• _Task instructions_
A picture-free, exact transcript of the entries below is required.

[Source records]
┄┄┄┄┄┄┄┄┄┄┄┄┄┄┄┄┄┄┄┄
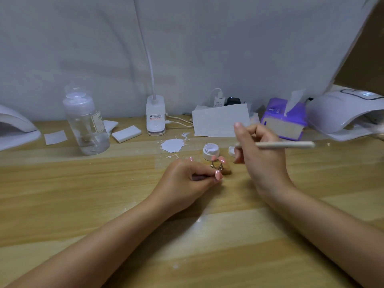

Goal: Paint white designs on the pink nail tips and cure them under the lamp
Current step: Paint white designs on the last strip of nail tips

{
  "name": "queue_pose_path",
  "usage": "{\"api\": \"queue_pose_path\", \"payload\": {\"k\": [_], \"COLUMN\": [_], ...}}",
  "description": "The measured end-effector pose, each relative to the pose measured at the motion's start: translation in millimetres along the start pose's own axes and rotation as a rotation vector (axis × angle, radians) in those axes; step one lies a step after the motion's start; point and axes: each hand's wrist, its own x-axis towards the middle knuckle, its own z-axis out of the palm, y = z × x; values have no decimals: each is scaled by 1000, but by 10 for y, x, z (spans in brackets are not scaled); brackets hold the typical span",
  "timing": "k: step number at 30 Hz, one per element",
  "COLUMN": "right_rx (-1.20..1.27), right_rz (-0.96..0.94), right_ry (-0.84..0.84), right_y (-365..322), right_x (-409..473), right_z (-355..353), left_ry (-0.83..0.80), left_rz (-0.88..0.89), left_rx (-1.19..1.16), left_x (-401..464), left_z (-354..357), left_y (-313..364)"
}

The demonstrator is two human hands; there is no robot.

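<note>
While the left hand pinched a pink nail tip beside its stand, the right hand's curled fingers gripped a brush near the open white gel jar.

Two curing lamps on the table, one far left, one far right. Three pink nail tips, one small open jar, one brush. One clear bottle, one purple tissue pack, one desk lamp.
</note>
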Motion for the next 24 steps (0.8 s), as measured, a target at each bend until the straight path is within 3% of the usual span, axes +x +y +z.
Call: {"api": "queue_pose_path", "payload": {"k": [4,24], "right_rx": [161,94], "right_rz": [111,85], "right_ry": [-91,-218], "right_y": [13,74], "right_x": [-267,-241], "right_z": [-34,23], "left_ry": [-5,-40], "left_rz": [27,137], "left_rx": [7,133], "left_x": [2,15], "left_z": [5,-7], "left_y": [3,-24]}}
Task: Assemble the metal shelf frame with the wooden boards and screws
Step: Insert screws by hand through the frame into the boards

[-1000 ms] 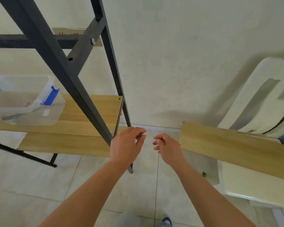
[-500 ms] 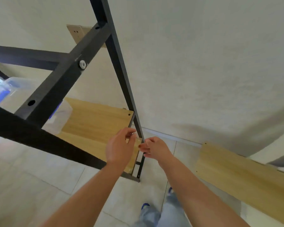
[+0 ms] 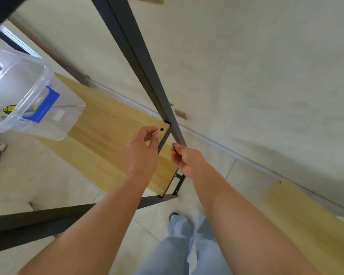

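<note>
My left hand (image 3: 142, 151) pinches a screw (image 3: 153, 133) just beside the board's hole (image 3: 161, 129); my right hand (image 3: 184, 158) looks curled, contents unclear.

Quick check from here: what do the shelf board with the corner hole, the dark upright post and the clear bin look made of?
The light wooden shelf board looks like laminated particleboard: uniform printed grain, smooth sheen, though I can't confirm the core. The dark grey upright post appears to be painted or powder-coated metal tube, matte and square-edged. The clear storage bin is transparent plastic with a blue latch.
</note>
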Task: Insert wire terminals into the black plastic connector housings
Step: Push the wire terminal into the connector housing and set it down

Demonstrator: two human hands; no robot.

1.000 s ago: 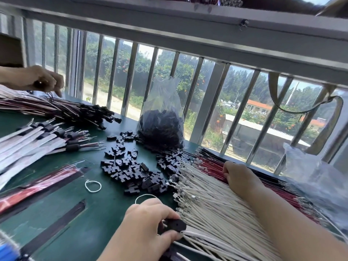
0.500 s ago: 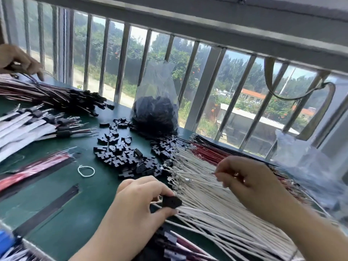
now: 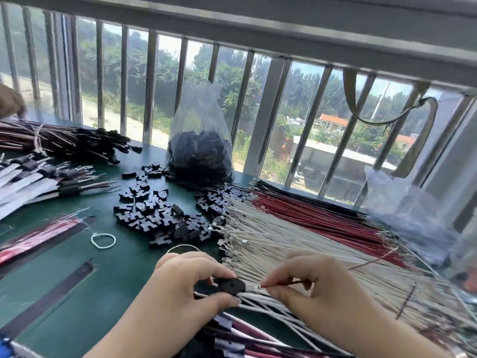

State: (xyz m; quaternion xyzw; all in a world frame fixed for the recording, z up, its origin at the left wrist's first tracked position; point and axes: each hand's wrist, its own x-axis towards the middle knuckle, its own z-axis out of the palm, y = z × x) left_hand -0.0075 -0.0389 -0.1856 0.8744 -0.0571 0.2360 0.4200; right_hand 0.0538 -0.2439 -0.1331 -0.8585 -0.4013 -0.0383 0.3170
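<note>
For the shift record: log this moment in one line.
left hand: holds housing | right hand: pinches red wire | terminal at housing, not yet seated

Table: you are facing a dark green surface that runs up to a window.
Window bars: upright metal bars stand just beyond its far edge, with trees and low buildings outside.
Strap: a dull green loop hangs from the bars to your right.
White ring: a small loop of white cord lies flat on the green, left of centre.
Crumpled plastic: a clear empty bag sits at far right.
</note>
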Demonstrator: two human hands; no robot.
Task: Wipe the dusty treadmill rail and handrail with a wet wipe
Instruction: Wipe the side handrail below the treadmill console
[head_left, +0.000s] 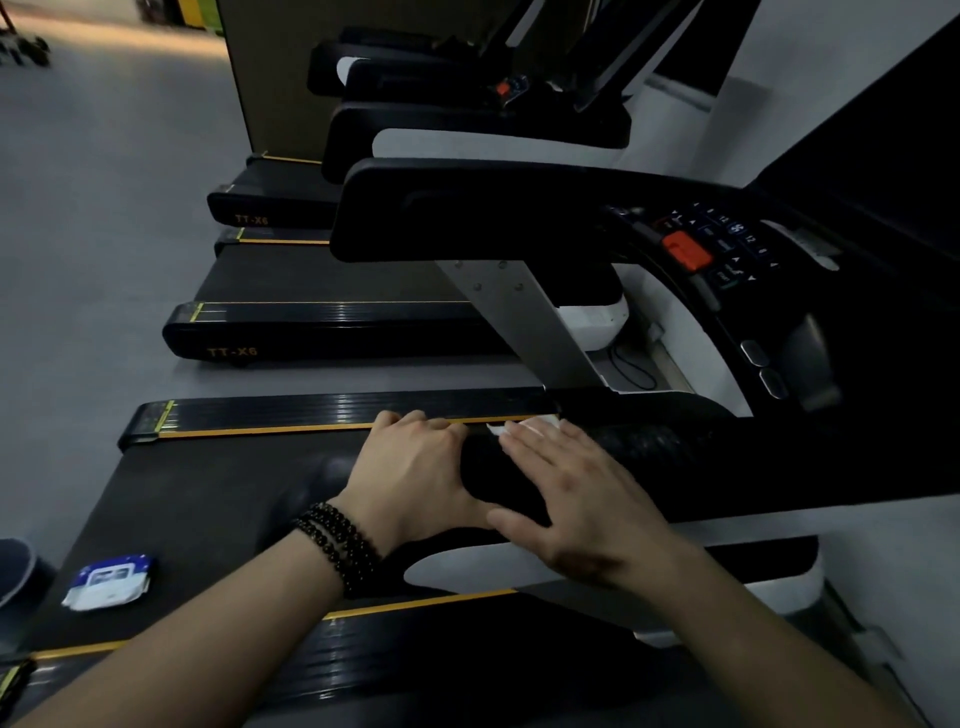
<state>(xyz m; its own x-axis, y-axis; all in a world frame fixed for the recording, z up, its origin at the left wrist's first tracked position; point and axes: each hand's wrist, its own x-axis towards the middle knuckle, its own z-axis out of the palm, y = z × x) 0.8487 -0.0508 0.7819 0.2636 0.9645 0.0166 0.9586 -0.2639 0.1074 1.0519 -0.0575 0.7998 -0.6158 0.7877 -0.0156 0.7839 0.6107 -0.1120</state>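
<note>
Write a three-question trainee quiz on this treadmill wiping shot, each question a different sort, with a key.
1. True or false: the wet wipe lies under the right hand on the handrail.
2. Where is the wipe packet? A) on the console B) on the treadmill belt, left of the hands C) in the left hand
3. Fill in: the left wrist wears a dark beaded ____.

Key:
1. True; only the wipe's white edge shows past the fingertips.
2. B
3. bracelet
</note>
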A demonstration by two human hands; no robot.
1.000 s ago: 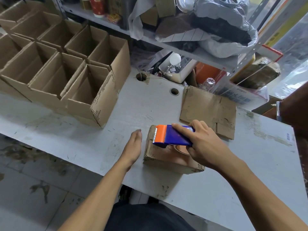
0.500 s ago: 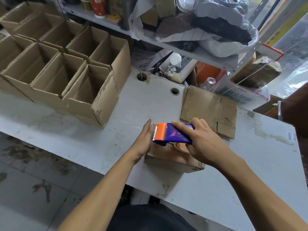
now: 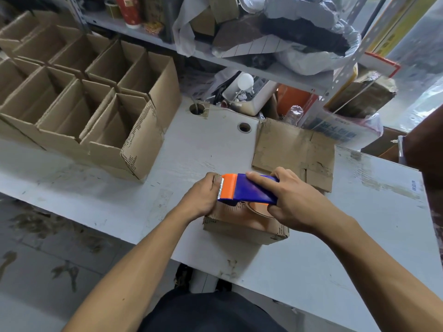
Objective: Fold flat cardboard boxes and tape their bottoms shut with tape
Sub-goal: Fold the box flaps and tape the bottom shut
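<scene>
Just below the middle of the frame, a small brown corrugated cardboard box (image 3: 242, 224) is sitting on the scuffed white worktable (image 3: 359, 236) with its bottom turned upward. The right hand (image 3: 294, 202) is gripping a blue plastic tape dispenser with an orange serrated blade end (image 3: 247, 189), fingers curled over its top and thumb tucked under, holding it across the top of the box; a roll of brown tape (image 3: 257, 208) is showing beneath it. The left hand (image 3: 203, 195) is clasping the box's left end, fingers bent over the upper edge right beside the orange blade. At centre right, a flat sheet of worn brown cardboard (image 3: 292, 149) is lying on the table just beyond the right hand. In the upper left, a cluster of open-topped brown cardboard boxes (image 3: 79, 101) is standing packed side by side.
</scene>
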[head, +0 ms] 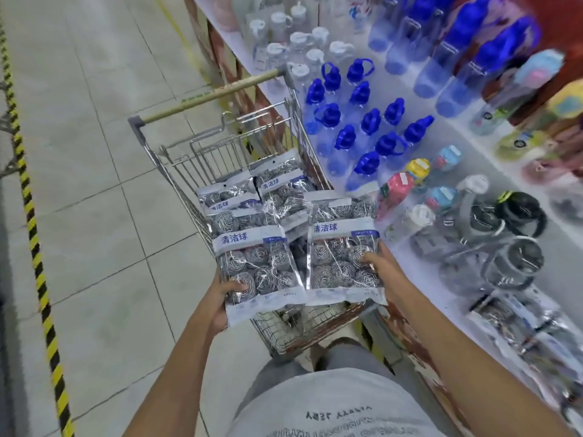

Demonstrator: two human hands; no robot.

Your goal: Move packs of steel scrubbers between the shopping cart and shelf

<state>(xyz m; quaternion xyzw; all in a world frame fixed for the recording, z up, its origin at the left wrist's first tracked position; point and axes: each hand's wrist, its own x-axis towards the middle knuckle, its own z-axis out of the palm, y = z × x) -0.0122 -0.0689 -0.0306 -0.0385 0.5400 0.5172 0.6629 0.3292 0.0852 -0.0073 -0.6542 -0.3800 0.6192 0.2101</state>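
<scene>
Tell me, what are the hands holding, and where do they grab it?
Each hand holds one scrubber pack: left hand grips the left pack at its lower left edge; right hand grips the right pack at its right edge.

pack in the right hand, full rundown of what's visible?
The pack in the right hand is a flat clear plastic bag with a white band bearing blue characters across the upper part and a white strip along its bottom edge. Coiled silvery steel scrubbers fill it in rows. It is held roughly flat, face up, above the near end of the shopping cart, beside the shelf. The right hand grips its right edge, thumb on top. Its left edge sits close against the pack in the left hand.
</scene>
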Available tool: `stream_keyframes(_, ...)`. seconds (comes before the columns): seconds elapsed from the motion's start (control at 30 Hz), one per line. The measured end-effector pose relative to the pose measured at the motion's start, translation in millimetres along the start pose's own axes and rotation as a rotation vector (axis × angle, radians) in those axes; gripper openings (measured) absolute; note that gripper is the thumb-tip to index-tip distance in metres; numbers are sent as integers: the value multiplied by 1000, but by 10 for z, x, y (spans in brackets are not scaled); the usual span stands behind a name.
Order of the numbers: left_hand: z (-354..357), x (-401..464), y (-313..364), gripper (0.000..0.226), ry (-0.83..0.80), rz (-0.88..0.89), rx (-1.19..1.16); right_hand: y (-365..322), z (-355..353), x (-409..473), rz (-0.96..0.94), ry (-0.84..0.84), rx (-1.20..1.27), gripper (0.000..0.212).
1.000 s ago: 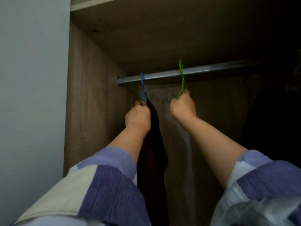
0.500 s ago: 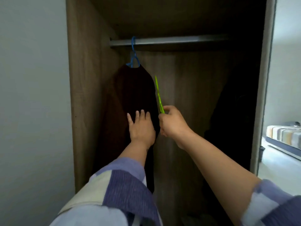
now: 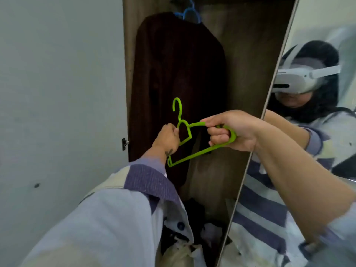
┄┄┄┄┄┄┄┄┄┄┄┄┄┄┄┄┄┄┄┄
• _Result for this task_
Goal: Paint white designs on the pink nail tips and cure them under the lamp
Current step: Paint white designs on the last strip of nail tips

{
  "name": "queue_pose_path",
  "usage": "{\"api\": \"queue_pose_path\", \"payload\": {\"k\": [_], \"COLUMN\": [_], ...}}",
  "description": "The measured end-effector pose, each relative to the pose measured at the motion's start: translation in millimetres along the start pose's own axes and rotation as a rotation vector (axis × angle, radians) in those axes; step one lies a step after the motion's start; point and axes: each hand's wrist, its own x-axis towards the middle knuckle, its own z-axis out of the palm, y = z × x; values have no decimals: each is scaled by 1000, but by 10 for y, x, z (spans in brackets are not scaled); brackets hold the typical span",
  "timing": "k: step number at 30 Hz, one per element",
  "COLUMN": "right_rx (-1.20..1.27), right_rz (-0.96..0.94), right_ry (-0.84..0.84), right_y (-365..322), right_x (-409..473), right_z (-355..353), left_ry (-0.83..0.80), left_rz (-0.88..0.89), left_rx (-1.19..1.16), left_x (-401..464), left_z (-354..357), left_y (-313..364)"
}

The demonstrator is two human hands; there is no robot.

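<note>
While the left hand pinched a pink nail tip beside its stand, the right hand's curled fingers gripped a brush near the open white gel jar.

Two curing lamps on the table, one far left, one far right. Three pink nail tips, one small open jar, one brush. One clear bottle, one purple tissue pack, one desk lamp.
</note>
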Motion for the next 24 steps (0.8 s), as measured, a target at each bend until the straight path is within 3% of the usual span, axes +x +y +z.
Call: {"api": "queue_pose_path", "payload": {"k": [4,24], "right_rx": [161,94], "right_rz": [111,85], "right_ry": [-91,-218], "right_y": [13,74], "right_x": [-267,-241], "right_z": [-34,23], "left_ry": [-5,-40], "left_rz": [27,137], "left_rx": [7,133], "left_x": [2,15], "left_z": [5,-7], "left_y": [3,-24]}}
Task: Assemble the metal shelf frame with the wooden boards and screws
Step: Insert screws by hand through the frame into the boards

[-1000 ms] 
[-500 ms] 
[+0 ms] 

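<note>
My left hand (image 3: 142, 151) pinches a screw (image 3: 153, 133) just beside the board's hole (image 3: 161, 129); my right hand (image 3: 184, 158) looks curled, contents unclear.

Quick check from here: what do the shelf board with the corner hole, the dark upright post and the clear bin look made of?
The light wooden shelf board looks like laminated particleboard: uniform printed grain, smooth sheen, though I can't confirm the core. The dark grey upright post appears to be painted or powder-coated metal tube, matte and square-edged. The clear storage bin is transparent plastic with a blue latch.
</note>
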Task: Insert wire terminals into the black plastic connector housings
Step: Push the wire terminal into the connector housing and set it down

Demonstrator: two human hands; no robot.

1.000 s ago: 
0.500 s ago: 
now: 

State: (xyz m; quaternion xyzw; all in a world frame fixed for the recording, z up, its origin at the left wrist's first tracked position; point and axes: each hand's wrist, its own x-axis towards the middle knuckle, its own z-axis out of the palm, y = z × x) left_hand -0.0075 -0.0389 -0.1856 0.8744 -0.0571 0.2360 0.4200; right_hand 0.0538 -0.2439 -0.1331 -0.8585 -0.4013 -0.0383 0.3170
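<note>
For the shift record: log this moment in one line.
left hand: holds housing | right hand: pinches red wire | terminal at housing, not yet seated

Table: you are facing a dark green surface that runs up to a window.
Window bars: upright metal bars stand just beyond its far edge, with trees and low buildings outside.
Strap: a dull green loop hangs from the bars to your right.
White ring: a small loop of white cord lies flat on the green, left of centre.
Crumpled plastic: a clear empty bag sits at far right.
</note>
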Demonstrator: two human hands; no robot.
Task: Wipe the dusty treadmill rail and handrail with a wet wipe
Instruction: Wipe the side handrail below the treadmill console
[head_left, +0.000s] 
<state>(xyz m; its own x-axis, y-axis; all in a world frame fixed for the recording, z up, its origin at the left wrist's first tracked position; point and axes: each hand's wrist, its own x-axis towards the middle knuckle, its own z-axis out of the palm, y = z × x) 0.8487 -0.0508 0.7819 0.2636 0.9645 0.0166 0.9586 -0.2639 0.1074 1.0519 -0.0575 0.7998 -0.6158 0.7877 -0.0156 0.7839 0.6107 -0.1120</state>
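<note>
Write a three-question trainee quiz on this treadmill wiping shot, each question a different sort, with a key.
1. True or false: the wet wipe lies under the right hand on the handrail.
2. Where is the wipe packet? A) on the console B) on the treadmill belt, left of the hands C) in the left hand
3. Fill in: the left wrist wears a dark beaded ____.

Key:
1. True; only the wipe's white edge shows past the fingertips.
2. B
3. bracelet
</note>
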A demonstration by two human hands; no robot.
1.000 s ago: 
0.500 s ago: 
now: 
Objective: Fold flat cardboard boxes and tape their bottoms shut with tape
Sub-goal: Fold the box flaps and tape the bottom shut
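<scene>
Just below the middle of the frame, a small brown corrugated cardboard box (image 3: 242, 224) is sitting on the scuffed white worktable (image 3: 359, 236) with its bottom turned upward. The right hand (image 3: 294, 202) is gripping a blue plastic tape dispenser with an orange serrated blade end (image 3: 247, 189), fingers curled over its top and thumb tucked under, holding it across the top of the box; a roll of brown tape (image 3: 257, 208) is showing beneath it. The left hand (image 3: 203, 195) is clasping the box's left end, fingers bent over the upper edge right beside the orange blade. At centre right, a flat sheet of worn brown cardboard (image 3: 292, 149) is lying on the table just beyond the right hand. In the upper left, a cluster of open-topped brown cardboard boxes (image 3: 79, 101) is standing packed side by side.
</scene>
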[head, +0 ms] 

Demonstrator: two human hands; no robot.

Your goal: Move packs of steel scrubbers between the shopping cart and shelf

<state>(xyz m; quaternion xyzw; all in a world frame fixed for the recording, z up, its origin at the left wrist's first tracked position; point and axes: each hand's wrist, its own x-axis towards the middle knuckle, its own z-axis out of the palm, y = z × x) -0.0122 -0.0689 -0.0306 -0.0385 0.5400 0.5172 0.6629 0.3292 0.0852 -0.0073 -0.6542 -0.3800 0.6192 0.2101</state>
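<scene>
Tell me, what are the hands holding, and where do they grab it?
Each hand holds one scrubber pack: left hand grips the left pack at its lower left edge; right hand grips the right pack at its right edge.

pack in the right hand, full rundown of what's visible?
The pack in the right hand is a flat clear plastic bag with a white band bearing blue characters across the upper part and a white strip along its bottom edge. Coiled silvery steel scrubbers fill it in rows. It is held roughly flat, face up, above the near end of the shopping cart, beside the shelf. The right hand grips its right edge, thumb on top. Its left edge sits close against the pack in the left hand.
</scene>
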Available tool: `stream_keyframes(_, ...)`. seconds (comes before the columns): seconds elapsed from the motion's start (control at 30 Hz), one per line. The measured end-effector pose relative to the pose measured at the motion's start, translation in millimetres along the start pose's own axes and rotation as a rotation vector (axis × angle, radians) in those axes; gripper openings (measured) absolute; note that gripper is the thumb-tip to index-tip distance in metres; numbers are sent as integers: the value multiplied by 1000, but by 10 for z, x, y (spans in brackets are not scaled); the usual span stands behind a name.
Order of the numbers: left_hand: z (-354..357), x (-401..464), y (-313..364), gripper (0.000..0.226), ry (-0.83..0.80), rz (-0.88..0.89), rx (-1.19..1.16); right_hand: y (-365..322), z (-355..353), x (-409..473), rz (-0.96..0.94), ry (-0.84..0.84), rx (-1.20..1.27), gripper (0.000..0.212).
1.000 s ago: 
0.500 s ago: 
now: 

No further work remains in this exercise.